**Records provided**
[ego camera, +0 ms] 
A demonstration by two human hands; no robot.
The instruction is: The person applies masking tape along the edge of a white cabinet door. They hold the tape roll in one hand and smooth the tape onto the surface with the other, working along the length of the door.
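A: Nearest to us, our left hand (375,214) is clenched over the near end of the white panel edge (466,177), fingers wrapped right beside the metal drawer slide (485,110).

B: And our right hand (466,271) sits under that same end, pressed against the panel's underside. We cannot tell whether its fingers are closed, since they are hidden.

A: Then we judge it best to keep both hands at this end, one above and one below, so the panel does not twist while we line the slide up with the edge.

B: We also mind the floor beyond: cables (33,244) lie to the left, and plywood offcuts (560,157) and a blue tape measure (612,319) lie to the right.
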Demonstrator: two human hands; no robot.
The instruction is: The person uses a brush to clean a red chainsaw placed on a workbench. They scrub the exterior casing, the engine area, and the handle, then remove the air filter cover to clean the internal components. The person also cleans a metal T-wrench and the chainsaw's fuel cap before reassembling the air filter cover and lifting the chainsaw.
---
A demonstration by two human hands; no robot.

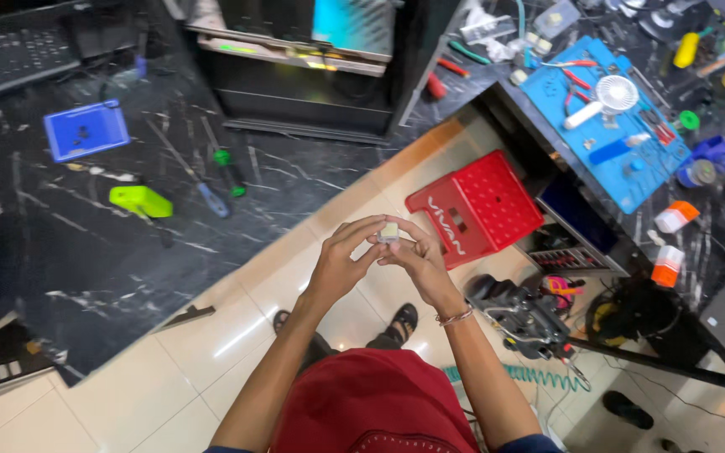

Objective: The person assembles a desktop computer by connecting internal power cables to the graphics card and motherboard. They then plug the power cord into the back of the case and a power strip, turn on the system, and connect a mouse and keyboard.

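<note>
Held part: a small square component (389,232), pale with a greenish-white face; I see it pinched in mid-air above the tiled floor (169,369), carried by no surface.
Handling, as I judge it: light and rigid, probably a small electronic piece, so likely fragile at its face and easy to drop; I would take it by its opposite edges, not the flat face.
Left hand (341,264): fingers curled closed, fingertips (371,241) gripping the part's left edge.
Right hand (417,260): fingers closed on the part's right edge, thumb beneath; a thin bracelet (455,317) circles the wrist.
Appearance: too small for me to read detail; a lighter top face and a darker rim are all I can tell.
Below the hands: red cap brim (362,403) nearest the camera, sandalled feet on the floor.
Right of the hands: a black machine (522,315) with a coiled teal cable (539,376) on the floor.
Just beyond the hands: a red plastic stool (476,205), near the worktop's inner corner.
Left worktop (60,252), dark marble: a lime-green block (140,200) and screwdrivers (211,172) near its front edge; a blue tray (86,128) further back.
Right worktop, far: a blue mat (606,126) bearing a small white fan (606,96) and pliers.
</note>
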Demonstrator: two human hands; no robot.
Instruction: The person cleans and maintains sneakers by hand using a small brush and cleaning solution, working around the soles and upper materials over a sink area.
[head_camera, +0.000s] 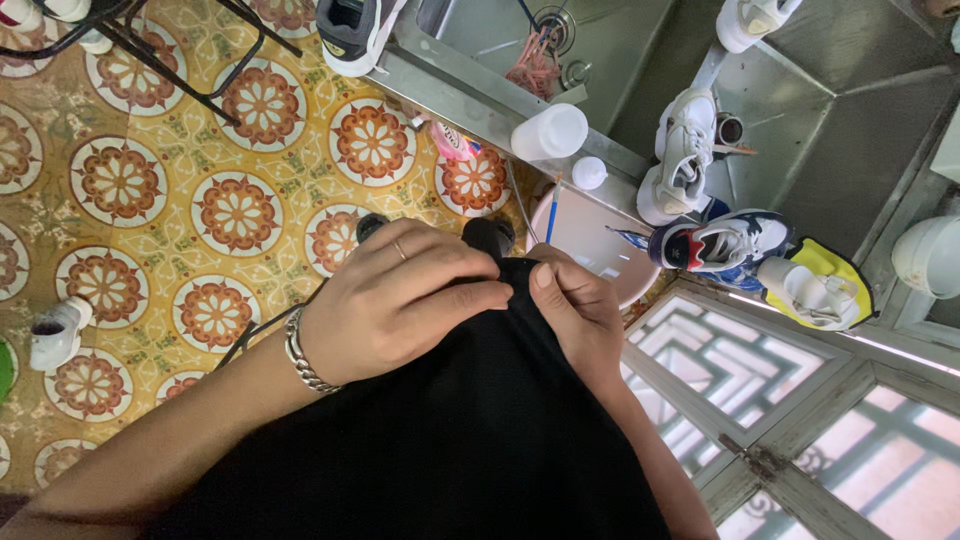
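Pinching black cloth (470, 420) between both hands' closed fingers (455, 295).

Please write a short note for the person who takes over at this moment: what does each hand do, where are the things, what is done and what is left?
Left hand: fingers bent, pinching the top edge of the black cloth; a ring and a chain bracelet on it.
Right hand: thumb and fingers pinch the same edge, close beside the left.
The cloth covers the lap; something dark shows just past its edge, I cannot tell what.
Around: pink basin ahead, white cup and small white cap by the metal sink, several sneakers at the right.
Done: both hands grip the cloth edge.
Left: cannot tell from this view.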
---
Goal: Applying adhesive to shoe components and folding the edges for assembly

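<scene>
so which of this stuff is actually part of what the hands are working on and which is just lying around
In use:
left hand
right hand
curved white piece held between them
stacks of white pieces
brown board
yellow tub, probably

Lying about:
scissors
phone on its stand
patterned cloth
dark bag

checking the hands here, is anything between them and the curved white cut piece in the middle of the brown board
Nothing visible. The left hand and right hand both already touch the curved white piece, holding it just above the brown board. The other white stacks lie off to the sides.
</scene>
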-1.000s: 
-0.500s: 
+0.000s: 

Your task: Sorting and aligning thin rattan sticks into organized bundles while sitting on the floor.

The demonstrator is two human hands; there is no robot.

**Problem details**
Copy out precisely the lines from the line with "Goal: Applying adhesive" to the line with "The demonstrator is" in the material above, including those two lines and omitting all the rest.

**Task response**
Goal: Applying adhesive to shoe components and folding the edges for assembly

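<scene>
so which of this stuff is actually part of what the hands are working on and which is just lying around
In use:
left hand
right hand
curved white piece held between them
stacks of white pieces
brown board
yellow tub, probably

Lying about:
scissors
phone on its stand
patterned cloth
dark bag

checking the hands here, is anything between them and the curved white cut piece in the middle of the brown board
Nothing visible. The left hand and right hand both already touch the curved white piece, holding it just above the brown board. The other white stacks lie off to the sides.
</scene>
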-1.000s: 
-0.500s: 
+0.000s: 

Your task: Sorting and aligning thin rattan sticks into organized bundles while sitting on the floor.

The demonstrator is two human hands; there is no robot.

With this, the exercise is finished.